The main secular opposition Republican People’s Party said it would apply to the Constitutional Court to get the law repealed. The party's deputy chairman, Engin Ozkoc, said the law unjustly frees prisoners “who hurt the public conscience” while keeping “the ones holding pens" behind bars.
Before signing the measure into law, Turkish President Recep Tayyip Erdogan said the legal changes were designed for the need to update the criminal justice system and also addressed the threat posed by the coronavirus.
“Every precaution, from hygiene to quarantines, are being taken to prevent these people from catching this pandemic,” he added.
Turkey has reported 69,392 virus cases and 1,518 deaths, according to the latest Health Ministry figures.
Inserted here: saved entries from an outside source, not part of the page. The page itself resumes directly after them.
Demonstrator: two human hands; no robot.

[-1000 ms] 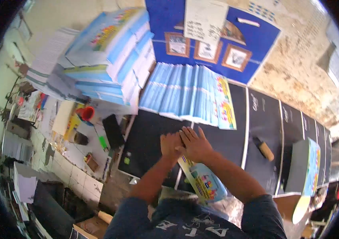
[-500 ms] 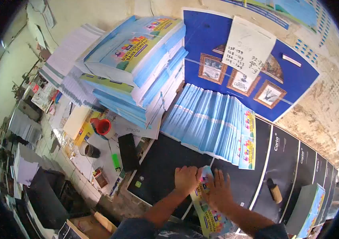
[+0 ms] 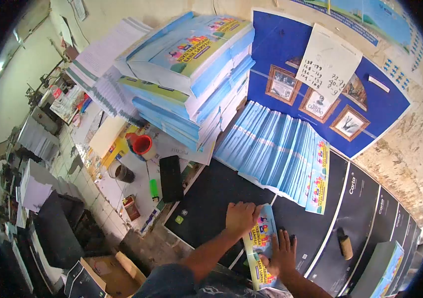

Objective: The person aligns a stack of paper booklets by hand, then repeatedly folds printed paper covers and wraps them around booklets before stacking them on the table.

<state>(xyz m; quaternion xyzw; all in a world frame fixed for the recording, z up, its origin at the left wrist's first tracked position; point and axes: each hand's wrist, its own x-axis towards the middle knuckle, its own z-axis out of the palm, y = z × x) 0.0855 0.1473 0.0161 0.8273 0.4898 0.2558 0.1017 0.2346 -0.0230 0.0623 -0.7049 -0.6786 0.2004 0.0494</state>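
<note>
Hands: 2, near (left hand (image 3: 243, 217), right hand (image 3: 282, 256)). Left: phone (image 3: 171, 179), 1; red cup (image 3: 142, 145), 1; dark glass (image 3: 124, 174), 1. Right: wooden-handled tool (image 3: 346, 247), 1. Far: handwritten sheet (image 3: 329, 59), 1; row booklets (image 3: 275, 149), overlapped, uncountable.

Upper poster (image 3: 365, 20) partly beyond the top edge

The tabletop (image 3: 206, 198) is covered in black sheeting, crossed by white lines and marked "Carta". On its far part lies an overlapping row of blue booklets (image 3: 276, 149). A printed booklet (image 3: 261, 238) lies at the near edge, and to the right are a wooden-handled tool (image 3: 345, 246) and a booklet stack (image 3: 383, 265). The adjoining white tabletop (image 3: 142, 188) carries a black smartphone (image 3: 171, 179), a green object (image 3: 154, 189) just beside it, a red-rimmed cup (image 3: 142, 145), a glass of dark contents (image 3: 123, 174) and a small box (image 3: 131, 208).
</note>
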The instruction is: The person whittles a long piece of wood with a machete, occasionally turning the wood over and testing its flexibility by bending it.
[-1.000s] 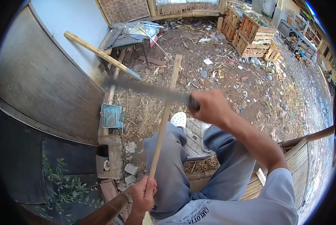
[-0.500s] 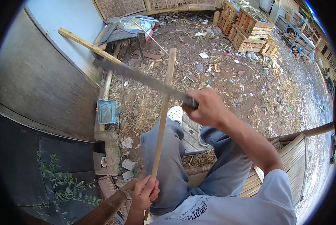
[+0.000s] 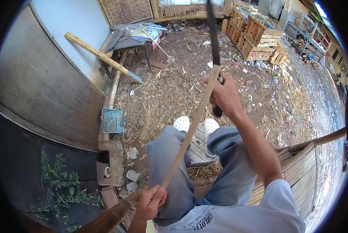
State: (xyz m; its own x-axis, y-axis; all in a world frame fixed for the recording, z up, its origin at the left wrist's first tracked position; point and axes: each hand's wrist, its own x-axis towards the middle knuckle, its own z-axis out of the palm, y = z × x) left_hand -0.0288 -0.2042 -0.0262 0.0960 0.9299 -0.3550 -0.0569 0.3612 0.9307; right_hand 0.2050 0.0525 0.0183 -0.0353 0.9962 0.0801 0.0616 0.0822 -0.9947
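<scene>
Stick [image 3: 191, 128] slants forward from the curled left hand [image 3: 151, 203].

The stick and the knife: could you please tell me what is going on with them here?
A seated person holds the lower part of a stick in the left hand and a long knife in the right hand. The blade points away from the body. The stick slants up and away, its far end overlapping the right hand in this view; whether they touch, I cannot tell. Crates stand farther off.
</scene>
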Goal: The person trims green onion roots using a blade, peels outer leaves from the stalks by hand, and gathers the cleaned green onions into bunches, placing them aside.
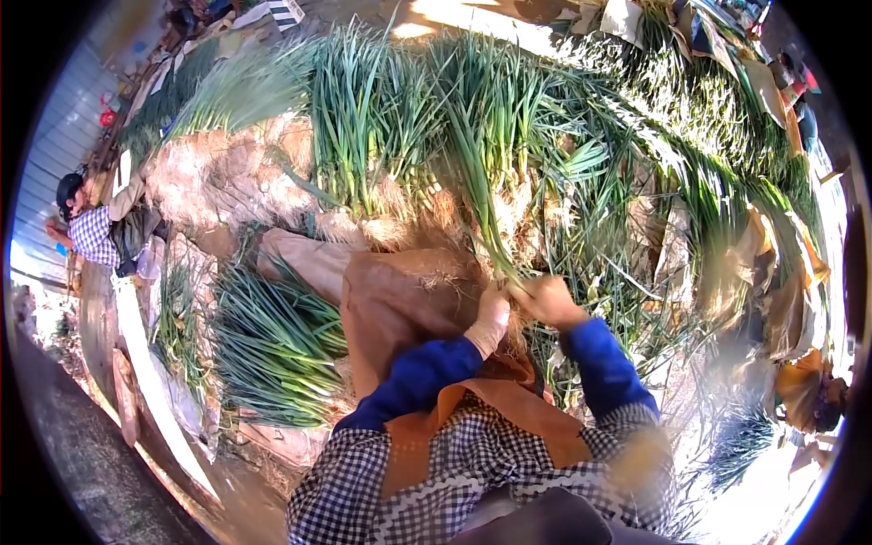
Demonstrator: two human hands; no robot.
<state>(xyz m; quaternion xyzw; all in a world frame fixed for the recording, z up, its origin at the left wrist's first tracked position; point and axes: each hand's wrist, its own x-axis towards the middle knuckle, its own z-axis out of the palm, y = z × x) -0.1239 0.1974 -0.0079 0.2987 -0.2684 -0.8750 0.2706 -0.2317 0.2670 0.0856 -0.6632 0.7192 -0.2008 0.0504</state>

The justice minister said earlier this week that 17 inmates in minimum-security prisons had tested positive for the new coronavirus and three had died.
Turkey’s official Anadolu news agency said 15,000 inmates held in maximum and medium-security prisons and 30,000 inmates in minimum-security prisons are eligible for release under the new rules. Another 45,000 are to be allowed early supervised release under house arrest to address prison overcrowding. The legislation also releases to house arrest women with young children, the sick and some prisoners above age 65.
Two European Union lawmakers called the law “a great disappointment.”
“Turkish ruling parties have decided to deliberately expose the lives of journalists, human rights defenders and those whom they deem to be political opponents to the risk of the deadly disease Covid-19,” the European Parliament’s standing rapporteur on Turkey, Nacho Sanchez Amor, and the chair of a parliamentary delegation to an EU-Turkey joint committee, Sergey Lagodinsky, said.
Cakici is close to a nationalist politician who is allied with the Turkish government. The politician, Devlet Bahceli, had demanded amnesty for him.
Cakici’s involvement in organised crime and the far-right in Turkey are well-documented. He was active in violence against leftist groups before a military coup in 1980, and continues to have devoted followers.